Impact-BAsed Surgical InstruMentation using Artifical Intelligence – IBAM

Over the last 40 years, surgical procedures involving modifications of bone tissue such as the implants surgery or osteotomies have experienced rapid development, particularly because of the increase in life expectancy. However, the instrumentation used during these surgical procedures has remained relatively basic and these procedures are still largely based on the surgeon's proprioception. Moreover, there remains a risk of failure that could have dramatic consequences for the patient.
In particular, the primary stability of uncemented implants remains difficult to assess intraoperatively, although it is a strong determinant of the surgical success. Moreover, osteotomies, which aim to cut bone tissue, remain a delicate procedure because too strong impacts can lead to uncontrolled bone fractures. These two types of surgical interventions have in common the fact that they are carried out using a surgical hammer used to impact the instrument holding the implant or osteotome. In both cases, controlling the number and amplitude of impacts determines surgical success.
The general objective of IBAM is to introduce smart tools into the instrumentation used for bone surgery to provide quantitative information on the biomechanical properties of bone tissues. In particular, we will extend the use of an instrumented hammer equipped with piezoelectric sensors initially developed for hip surgery to the placement of other implants (knee, shoulder, ankle) and to the realization of osteotomies in maxillofacial and orthopedic surgery. This smart hammer will provide a decision support system helping surgeons to adapt their surgical protocol in a patient-specific manner without modifying the surgical protocol.

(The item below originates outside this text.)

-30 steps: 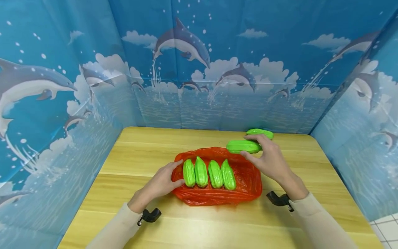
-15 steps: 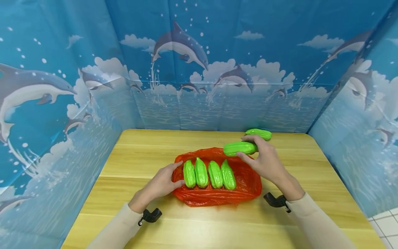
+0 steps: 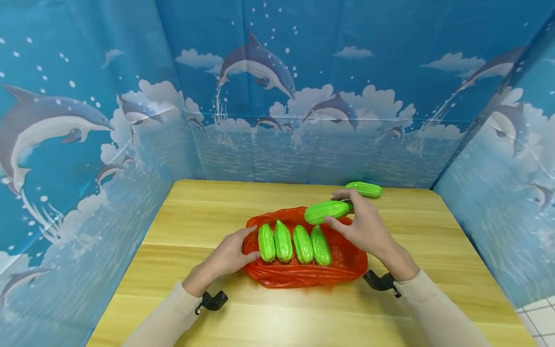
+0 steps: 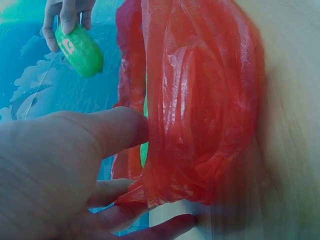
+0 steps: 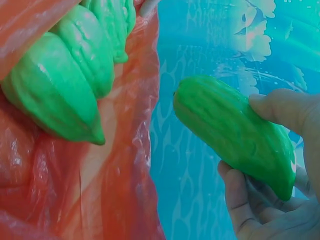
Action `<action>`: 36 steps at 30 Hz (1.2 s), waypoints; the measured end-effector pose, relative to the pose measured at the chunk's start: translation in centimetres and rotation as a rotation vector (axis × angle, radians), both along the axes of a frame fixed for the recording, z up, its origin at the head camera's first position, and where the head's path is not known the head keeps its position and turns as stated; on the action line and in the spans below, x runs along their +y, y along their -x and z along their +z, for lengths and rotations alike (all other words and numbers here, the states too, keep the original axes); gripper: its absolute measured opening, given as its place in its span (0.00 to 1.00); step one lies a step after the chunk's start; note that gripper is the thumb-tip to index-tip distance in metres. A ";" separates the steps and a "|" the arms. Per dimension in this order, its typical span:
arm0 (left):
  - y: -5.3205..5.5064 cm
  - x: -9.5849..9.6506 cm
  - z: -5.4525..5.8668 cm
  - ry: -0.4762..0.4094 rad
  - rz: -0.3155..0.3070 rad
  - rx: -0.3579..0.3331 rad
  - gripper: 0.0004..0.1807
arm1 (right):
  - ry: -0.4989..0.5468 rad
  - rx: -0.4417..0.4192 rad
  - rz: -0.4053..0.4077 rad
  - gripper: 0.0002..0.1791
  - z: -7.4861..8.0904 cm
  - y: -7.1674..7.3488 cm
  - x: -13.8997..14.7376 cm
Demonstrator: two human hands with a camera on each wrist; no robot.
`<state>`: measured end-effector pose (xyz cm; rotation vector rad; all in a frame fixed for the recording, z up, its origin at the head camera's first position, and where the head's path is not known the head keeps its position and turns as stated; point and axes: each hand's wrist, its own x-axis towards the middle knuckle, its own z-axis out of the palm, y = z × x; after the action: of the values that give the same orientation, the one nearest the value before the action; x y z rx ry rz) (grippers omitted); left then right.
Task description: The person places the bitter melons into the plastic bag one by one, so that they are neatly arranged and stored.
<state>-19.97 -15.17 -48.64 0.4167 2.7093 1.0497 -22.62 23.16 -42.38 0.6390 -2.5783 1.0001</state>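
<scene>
In the head view, my right hand (image 3: 364, 224) holds a bright green, ridged bitter melon (image 3: 326, 212) above the far right rim of a red plastic bag (image 3: 303, 277). The right wrist view shows the thumb on top of this bitter melon (image 5: 230, 127), fingers curled beneath, its pointed end toward the palm. Several similar bitter melons (image 3: 284, 243) lie side by side in the opened bag. My left hand (image 3: 230, 253) grips the bag's left edge. In the left wrist view, the thumb reaches inside the rim and the fingers stay along the outer plastic (image 4: 200, 100).
Another bitter melon (image 3: 364, 189) lies at the back right of the wooden table (image 3: 195, 207), near its far edge. Blue curtains (image 3: 303, 154) printed with dolphins stand behind the table and along both sides.
My right hand has carried its bitter melon left and slightly nearer, over the bag, and the melon has tilted. The left hand has stayed at the bag's edge.
</scene>
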 end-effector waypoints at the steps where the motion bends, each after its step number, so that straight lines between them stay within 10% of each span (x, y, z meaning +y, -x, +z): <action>1: 0.0 0.0 0.0 -0.002 0.000 0.000 0.44 | 0.003 -0.005 0.004 0.38 0.0 0.0 -0.1; 36: -0.1 0.6 0.3 -0.014 0.020 0.003 0.45 | 0.049 -0.032 0.051 0.31 0.1 -0.3 -1.6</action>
<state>-19.87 -14.58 -48.33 0.3950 2.7156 1.0748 -22.34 21.53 -42.27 0.6841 -2.5687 1.0941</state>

The innovative nature of IBAM lies in the development of medical devices allowing to provide quantification in a field where the surgeon's proprioception is still widely used (e.g. touch and hearing). We will develop prototypes respecting all regulatory issues and adapted to the requirements for a future use in a clinical environment. The medical devices will have to be validated via clinical trials following the end of IBAM. To do this, we will work on the validation protocol and on the device (hammer size, data processing, sensors, etc.). We will implement artificial intelligence techniques such as classification methods like Support Vector Machine in order to improve the performance of the device. The innovation is based on the possibility of obtaining a quantitative evaluation of the implant stability or the biomechanical properties of the bone located around the osteotome.
The translational nature of the project is attested to by the fact that its objective is to integrate for the first time the instrumented hammer technique (used in the field of non-destructive testing) in the medical field. The approach has the following advantages. First, it leads to integration of the device into the operating room. Second, the device is not in direct contact with the patient, which minimizes the risk of infection. Third, the method does not require any modification to the surgical procedure, making it easy for surgeons to use and thereby maximizing the chances of mass adoption by surgeons.

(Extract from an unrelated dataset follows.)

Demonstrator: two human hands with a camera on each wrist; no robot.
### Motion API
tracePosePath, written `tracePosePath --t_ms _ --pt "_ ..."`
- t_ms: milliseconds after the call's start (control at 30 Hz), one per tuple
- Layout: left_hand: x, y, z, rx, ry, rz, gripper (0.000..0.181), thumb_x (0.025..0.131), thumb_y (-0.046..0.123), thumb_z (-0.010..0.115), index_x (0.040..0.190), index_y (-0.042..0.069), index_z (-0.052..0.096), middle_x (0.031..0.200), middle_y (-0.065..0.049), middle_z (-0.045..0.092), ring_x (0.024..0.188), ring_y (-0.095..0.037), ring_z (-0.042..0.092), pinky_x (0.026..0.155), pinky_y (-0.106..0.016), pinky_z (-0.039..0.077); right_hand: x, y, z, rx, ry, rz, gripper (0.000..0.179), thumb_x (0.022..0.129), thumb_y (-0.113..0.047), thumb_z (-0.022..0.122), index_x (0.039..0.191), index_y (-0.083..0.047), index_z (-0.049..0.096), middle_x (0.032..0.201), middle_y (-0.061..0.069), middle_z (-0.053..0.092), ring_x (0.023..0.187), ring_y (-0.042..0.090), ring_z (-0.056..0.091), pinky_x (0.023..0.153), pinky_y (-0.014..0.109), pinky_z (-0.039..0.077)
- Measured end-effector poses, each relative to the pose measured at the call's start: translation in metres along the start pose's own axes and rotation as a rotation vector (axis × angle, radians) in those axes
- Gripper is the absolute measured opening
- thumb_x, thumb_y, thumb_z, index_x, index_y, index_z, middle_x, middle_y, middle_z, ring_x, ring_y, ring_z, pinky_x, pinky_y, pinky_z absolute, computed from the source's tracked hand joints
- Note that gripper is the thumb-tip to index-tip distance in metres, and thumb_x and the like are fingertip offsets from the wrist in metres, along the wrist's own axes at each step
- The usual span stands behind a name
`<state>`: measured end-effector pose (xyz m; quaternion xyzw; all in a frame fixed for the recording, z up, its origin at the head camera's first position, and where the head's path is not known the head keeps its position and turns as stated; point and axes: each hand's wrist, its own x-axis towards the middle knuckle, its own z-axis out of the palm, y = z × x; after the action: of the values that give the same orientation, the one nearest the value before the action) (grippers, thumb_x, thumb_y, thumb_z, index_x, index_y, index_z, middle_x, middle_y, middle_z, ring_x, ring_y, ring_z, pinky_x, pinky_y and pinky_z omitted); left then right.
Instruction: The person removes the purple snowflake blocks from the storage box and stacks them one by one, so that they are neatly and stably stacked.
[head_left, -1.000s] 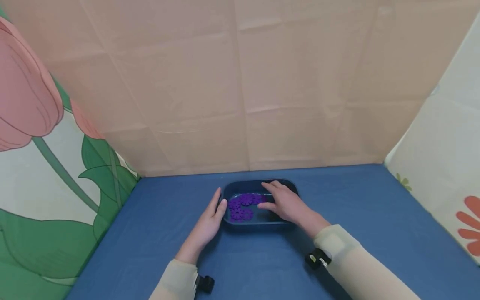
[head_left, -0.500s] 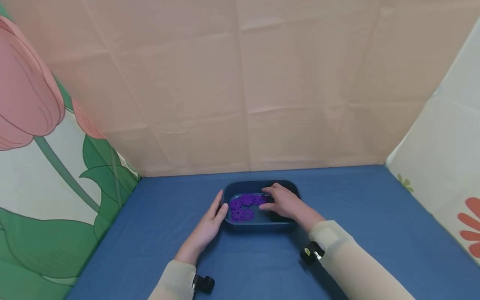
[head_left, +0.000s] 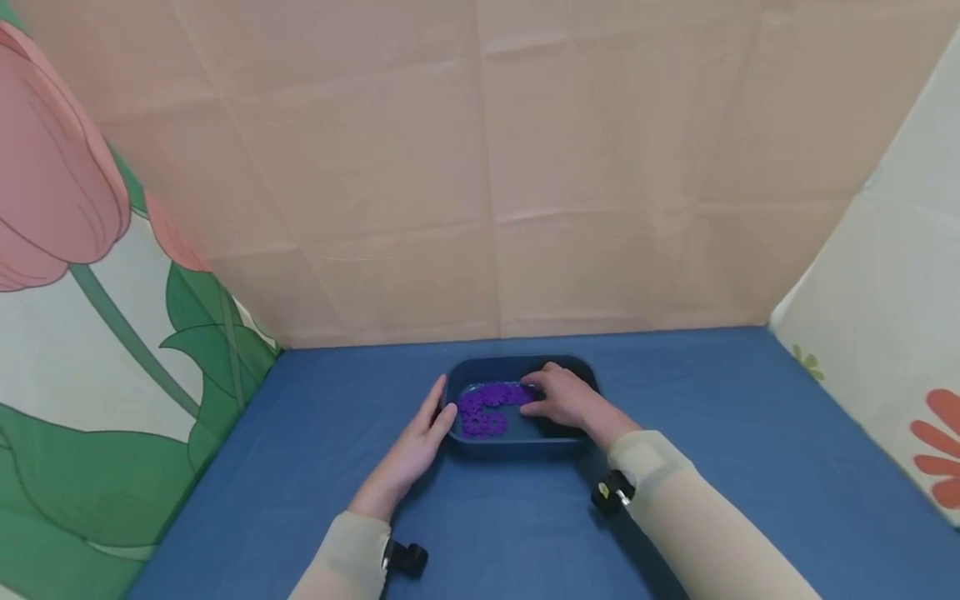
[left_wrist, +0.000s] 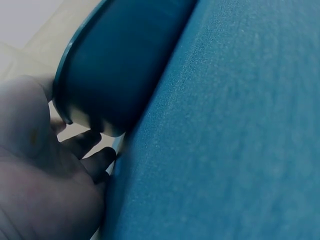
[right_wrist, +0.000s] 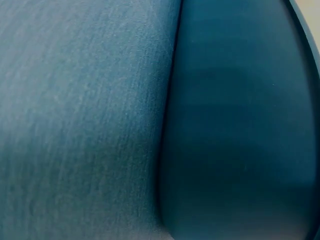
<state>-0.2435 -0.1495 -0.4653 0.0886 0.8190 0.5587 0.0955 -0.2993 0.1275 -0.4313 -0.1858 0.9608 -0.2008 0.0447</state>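
A dark blue tray [head_left: 495,450] sits on the blue tabletop in the head view, with several purple notched discs [head_left: 491,423] lying in its left half. My left hand [head_left: 408,450] rests against the tray's left end with its fingers straight. In the left wrist view, the thumb of this left hand [left_wrist: 45,165] lies at the tray's rim and the other fingertips are beside its end wall. My right hand [head_left: 566,402] reaches inside the tray's right half, thumb and fingers spread apart beside the rightmost discs. The palm hides what lies beneath it. Only tray wall and cloth show in the right wrist view.
A blue cloth [head_left: 337,392] covers the table. Behind it rises a creased beige backdrop [head_left: 480,208]. On the left stands a panel with printed tulips [head_left: 56,167], and on the right a white panel [head_left: 885,292]. Both wrists carry small black cameras [head_left: 405,558].
My right forearm has moved a little leftward and away from me, and the gap between its thumb and fingers looks slightly narrower. The left hand stays at the tray's end.
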Motion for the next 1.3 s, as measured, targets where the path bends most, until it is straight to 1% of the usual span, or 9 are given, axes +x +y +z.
tracePosePath --t_ms 233,467,567,700,800,933,1067,1200,1300 --pt "0.001 -0.001 -0.001 0.002 0.001 -0.012 0.067 0.092 0.075 0.041 0.148 0.061 0.009 0.165 0.018 0.01 0.155 -0.018 0.008 0.123 -0.054 0.013 0.001 -0.001 0.002 -0.02 0.003 -0.004 0.046 0.088 -0.03 0.077 0.129 -0.01 0.066 0.114 0.011 0.061 0.107 0.027 0.061 0.094 0.046 0.05" --pt "-0.014 0.026 -0.003 -0.031 -0.022 -0.018 0.068 0.099 0.062 0.044 0.156 0.047 0.01 0.167 0.008 0.01 0.155 -0.022 0.007 0.123 -0.053 0.013 0.002 0.0 0.002 -0.007 0.007 -0.003 0.039 0.088 -0.026 0.077 0.123 -0.011 0.068 0.112 0.01 0.062 0.106 0.026 0.062 0.094 0.046 0.05" --pt "-0.009 0.018 -0.002 -0.028 -0.027 -0.019 0.068 0.099 0.061 0.043 0.156 0.047 0.009 0.167 0.008 0.008 0.155 -0.022 0.006 0.123 -0.054 0.013 0.001 -0.001 0.001 0.008 0.005 0.001 0.037 0.088 -0.025 0.078 0.121 -0.01 0.069 0.111 0.01 0.062 0.104 0.026 0.062 0.094 0.046 0.05" --pt "0.0 0.002 -0.001 -0.016 -0.015 -0.015 0.067 0.098 0.064 0.042 0.154 0.051 0.008 0.166 0.011 0.008 0.155 -0.021 0.006 0.123 -0.054 0.012 0.001 -0.001 0.0 0.032 0.007 0.014 0.036 0.087 -0.024 0.079 0.118 -0.009 0.068 0.109 0.01 0.062 0.1 0.024 0.06 0.093 0.045 0.05" --pt "0.003 -0.003 0.0 -0.005 -0.004 -0.003 0.067 0.096 0.069 0.041 0.153 0.053 0.009 0.166 0.012 0.009 0.155 -0.02 0.008 0.123 -0.054 0.013 0.001 0.0 -0.001 0.055 0.005 0.028 0.036 0.086 -0.024 0.08 0.115 -0.009 0.065 0.108 0.01 0.062 0.097 0.022 0.059 0.091 0.044 0.049" --pt "0.003 -0.004 0.0 -0.001 0.002 0.006 0.067 0.094 0.072 0.041 0.151 0.056 0.01 0.166 0.013 0.011 0.155 -0.02 0.009 0.123 -0.054 0.014 0.002 -0.001 -0.001 0.092 0.001 0.05 0.036 0.085 -0.023 0.08 0.113 -0.009 0.061 0.107 0.01 0.064 0.093 0.021 0.059 0.087 0.042 0.05" --pt "0.003 -0.004 0.001 0.004 0.008 0.005 0.068 0.093 0.074 0.041 0.151 0.057 0.01 0.166 0.013 0.011 0.155 -0.02 0.009 0.123 -0.053 0.014 0.002 0.0 -0.001 0.12 -0.008 0.073 0.036 0.087 -0.021 0.078 0.115 -0.01 0.057 0.102 0.007 0.065 0.086 0.019 0.059 0.082 0.041 0.05" --pt "0.003 -0.003 0.001 0.007 0.011 0.0 0.069 0.092 0.074 0.041 0.152 0.057 0.01 0.166 0.012 0.011 0.155 -0.02 0.01 0.123 -0.053 0.014 0.002 0.0 0.0 0.118 -0.019 0.086 0.036 0.089 -0.02 0.076 0.119 -0.011 0.057 0.098 0.004 0.065 0.082 0.018 0.058 0.079 0.04 0.05" --pt "0.004 -0.003 0.001 0.003 0.01 -0.003 0.067 0.093 0.074 0.041 0.15 0.058 0.01 0.166 0.012 0.011 0.155 -0.021 0.009 0.123 -0.054 0.014 0.003 0.0 0.0 0.111 -0.023 0.092 0.038 0.089 -0.02 0.075 0.122 -0.012 0.058 0.1 0.004 0.065 0.083 0.017 0.059 0.079 0.04 0.051"
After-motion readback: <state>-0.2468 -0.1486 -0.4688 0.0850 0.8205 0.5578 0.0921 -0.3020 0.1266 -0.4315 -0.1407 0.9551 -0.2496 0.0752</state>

IBAM will rely on the feasibility studies carried out by the IMRB in the context of total hip prosthesis and on technological developments in the field of biomedical engineering from ImpacTell. The IMRB will provide ImpacTell with knowledge of clinical issues as well as the possibility of carrying out experimental validations. ImpacTell will bring the smart hammer technology to the IMRB as well as skills in biomechanics and in the field of artificial intelligence.